U.S. Rep. Stephanie Bice (OK-05) visited the Oklahoma Medical Research Foundation for an update on work at the Oklahoma City-based nonprofit biomedical research institute. From left, OMRF President Andrew S. Weyrich, Ph.D., Rep. Bice, and OMRF Vice President of Clinical Affairs Judith James, M.D., Ph.D.

The Oklahoma Medical Research Foundation this week welcomed U.S. Reps. Stephanie Bice (OK-05) and Frank Lucas (OK-03) for updates on work at the Oklahoma City-based nonprofit biomedical research institute.
Bice and Lucas met with OMRF President Andrew S. Weyrich, Ph.D., and scientists from three of the foundation’s research programs.
Bice received a briefing on Covid-19 research from OMRF Vice President of Clinical Affairs Judith James, M.D., Ph.D., who leads a team of scientists studying the body’s immune response to Covid-19 and whether the virus may trigger autoimmune conditions such as lupus and rheumatoid arthritis. James is also the lead investigator on a nationwide National Institutes of Health-funded trial to assess how to elicit a stronger immune response to the Covid-19 vaccine in people with certain autoimmune diseases who did not respond well to an original vaccine regimen.
“Federal funding for biomedical research is vital,” said Bice, a member of the House Science, Space and Technology Committee. “I’m proud that OMRF is part of my district. The cutting-edge work scientists are doing here is inspiring and impacts not just Oklahomans, but all Americans.”
Lucas met with OMRF researchers Michael Beckstead, Ph.D., who is studying the role of the naturally occurring brain chemical dopamine in opioid addiction, and Courtney Griffin, Ph.D., whose work on blood vessels shows promise for restoring vision in those who have lost eyesight due to diabetes or premature birth.
A champion of ensuring rural students get access to quality science, technology, engineering and math education to bolster their career opportunities, Lucas applauded OMRF’s efforts to train the next generation of scientists through in-state recruitment as well as in the foundation’s Fleming Scholar Program and Langston University Biomedical Research Scholars Program.
“Basic research like what scientists are doing at OMRF is fundamental to advances in human health, but it requires a strong STEM workforce,” said Lucas, the ranking member of the House Science, Space, and Technology Committee. “OMRF plays an important role in making careers in STEM a reality for Oklahomans.”
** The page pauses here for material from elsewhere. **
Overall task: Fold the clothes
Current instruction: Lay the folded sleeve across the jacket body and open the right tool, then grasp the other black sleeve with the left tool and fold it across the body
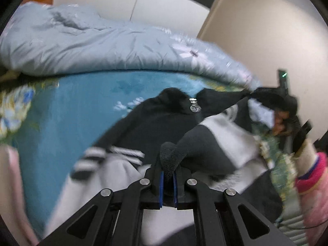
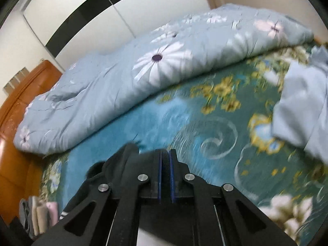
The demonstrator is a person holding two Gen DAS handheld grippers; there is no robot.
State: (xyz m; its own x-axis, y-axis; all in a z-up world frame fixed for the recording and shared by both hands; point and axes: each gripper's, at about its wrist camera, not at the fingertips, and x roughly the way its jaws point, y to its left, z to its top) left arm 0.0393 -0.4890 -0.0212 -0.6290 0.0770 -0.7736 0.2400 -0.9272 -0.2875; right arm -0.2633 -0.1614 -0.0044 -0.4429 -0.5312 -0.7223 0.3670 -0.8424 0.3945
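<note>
Left gripper (image 1: pixel 168 174) clamped on black-and-grey jacket (image 1: pixel 155 127), right gripper (image 2: pixel 165 164) closed on its dark edge, over floral bedsheet (image 2: pixel 205 127)

I see the jacket (image 1: pixel 155 127) lying on the bed (image 1: pixel 67 110), its collar toward the far side and its striped cuff (image 1: pixel 106 157) nearer, to the left. The quilt (image 2: pixel 127 75) lies behind it along the bed's far edge. From my right camera, another garment (image 2: pixel 303 106) lies on the bed at right, and folded clothes (image 2: pixel 41 213) sit near left.

Left tool (image 1: pixel 168 171) clamped; right tool (image 2: pixel 165 160) closed, both angled down.
</note>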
OMRF, which is celebrating its 75th anniversary, has nearly 500 staff members and scientists in more than 50 labs studying cancer, heart disease, autoimmune disorders, and diseases of aging. The foundation’s discoveries have yielded hundreds of patents and three life-saving drugs available in hospitals and clinics worldwide. Most recently, Adakveo became the first targeted therapy approved in the U.S. for sickle cell disease, which affects an estimated 100,000 Americans.
“The Oklahoma congressional delegation’s commitment to biomedical research is steadfast and admirable,” said Weyrich. “Their decades of support for OMRF’s scientists and our mission of making discoveries that make a difference has changed and saved lives.”